Engineering of the chloroaniline-catabolic plasmid pDCA-1 and its potential for genetic bioaugmentation

Abstract

Plasmids disseminate pollutant-catabolic genes through horizontal transfer and contribute to the catabolic potential of the host microbial community. Genetic bioaugmentation of conjugative catabolic plasmids has recently been considered an effective and novel approach for long-term bioremediation of contaminated sites.
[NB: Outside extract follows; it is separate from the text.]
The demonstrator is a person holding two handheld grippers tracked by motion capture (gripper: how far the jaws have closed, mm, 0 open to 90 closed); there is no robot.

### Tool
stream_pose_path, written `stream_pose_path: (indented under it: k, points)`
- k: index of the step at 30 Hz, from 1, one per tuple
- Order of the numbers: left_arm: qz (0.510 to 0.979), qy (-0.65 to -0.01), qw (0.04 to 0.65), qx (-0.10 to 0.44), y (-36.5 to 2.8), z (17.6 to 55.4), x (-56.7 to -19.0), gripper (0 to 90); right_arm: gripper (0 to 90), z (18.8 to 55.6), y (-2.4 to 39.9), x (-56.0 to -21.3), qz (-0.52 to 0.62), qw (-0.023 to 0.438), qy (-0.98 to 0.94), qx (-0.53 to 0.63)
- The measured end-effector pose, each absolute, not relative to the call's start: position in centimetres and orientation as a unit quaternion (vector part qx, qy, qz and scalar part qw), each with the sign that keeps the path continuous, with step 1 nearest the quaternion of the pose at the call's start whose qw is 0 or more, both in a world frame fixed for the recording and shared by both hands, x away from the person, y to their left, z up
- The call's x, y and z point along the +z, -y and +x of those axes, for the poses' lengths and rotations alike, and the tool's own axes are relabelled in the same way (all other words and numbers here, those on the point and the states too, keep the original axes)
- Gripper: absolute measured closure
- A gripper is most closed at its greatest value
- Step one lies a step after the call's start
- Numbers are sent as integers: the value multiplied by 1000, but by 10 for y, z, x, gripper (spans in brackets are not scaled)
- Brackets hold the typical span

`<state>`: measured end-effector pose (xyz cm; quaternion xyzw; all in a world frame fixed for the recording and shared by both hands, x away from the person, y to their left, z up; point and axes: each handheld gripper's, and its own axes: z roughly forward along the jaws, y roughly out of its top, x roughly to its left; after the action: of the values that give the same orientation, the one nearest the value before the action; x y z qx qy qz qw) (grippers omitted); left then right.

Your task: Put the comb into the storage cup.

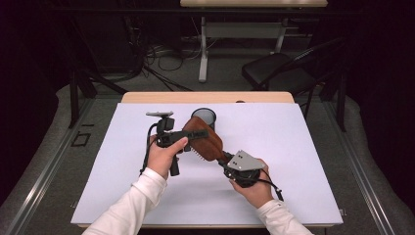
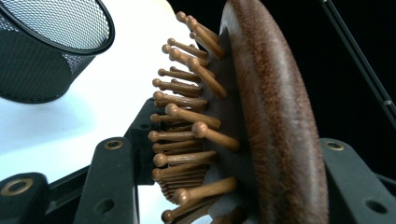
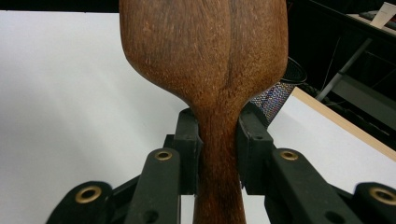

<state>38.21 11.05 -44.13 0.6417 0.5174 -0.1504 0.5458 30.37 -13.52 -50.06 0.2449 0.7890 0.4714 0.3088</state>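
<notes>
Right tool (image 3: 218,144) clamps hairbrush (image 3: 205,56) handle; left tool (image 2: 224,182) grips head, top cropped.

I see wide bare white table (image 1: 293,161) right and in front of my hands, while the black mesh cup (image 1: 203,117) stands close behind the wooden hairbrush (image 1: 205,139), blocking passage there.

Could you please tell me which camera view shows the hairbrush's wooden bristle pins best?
The left gripper view: the bristle pins stand out close up, side-on. The high view shows a few beneath the hairbrush; the right gripper view shows its smooth wooden back.
</notes>
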Motion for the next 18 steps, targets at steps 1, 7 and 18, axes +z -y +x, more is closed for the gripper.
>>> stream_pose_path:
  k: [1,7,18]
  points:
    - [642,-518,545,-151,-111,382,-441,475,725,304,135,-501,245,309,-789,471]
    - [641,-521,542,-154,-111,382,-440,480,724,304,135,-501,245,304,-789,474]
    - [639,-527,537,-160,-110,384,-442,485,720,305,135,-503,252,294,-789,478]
In this study, we engineered an IncP-1β-2 subgroup plasmid pDCA-1 from Achromobacter sp. ANB-1 for its potential application in genetic bioaugmentation. A dcaA1A2B cluster responsible for the deamination of chloroaniline to chlorocatechol and a 1,2-dioxygenase gene (ccdC) for the ring cleavage of chlorocatechol were found to locate on the broad host range plasmid pDCA-1. Insertion of an amidase gene (phh or tccA2) at the accessory region of plasmid pDCA-1 greatly expanded its catabolic substrate spectrum from chloroaniline (3-chloroaniline and 3,4-dichloroaniline) to herbicides (linuron, propanil, propham, and chlorpropham), bacteriostatic agent (triclocarban), plant regulator (forchlorfenuron), and insecticide (diflubenzuron). Taking advantages of high-throughput cell sorting and 16S rRNA gene-based amplicon sequencing, we depicted the diversity of bacterial recipients for the engineered plasmid pDCA-1-gfp-phh in a soil bacterial consortium, showing an excellent conjugative transfer capacity of the pDCA-1 derivative to various Gram negative and even positive strains in natural environment. All in all, the engineered plasmid pDCA-1 had a great potential in genetic bioaugmentation of the sites contaminated with chloroanilines and their derivatives.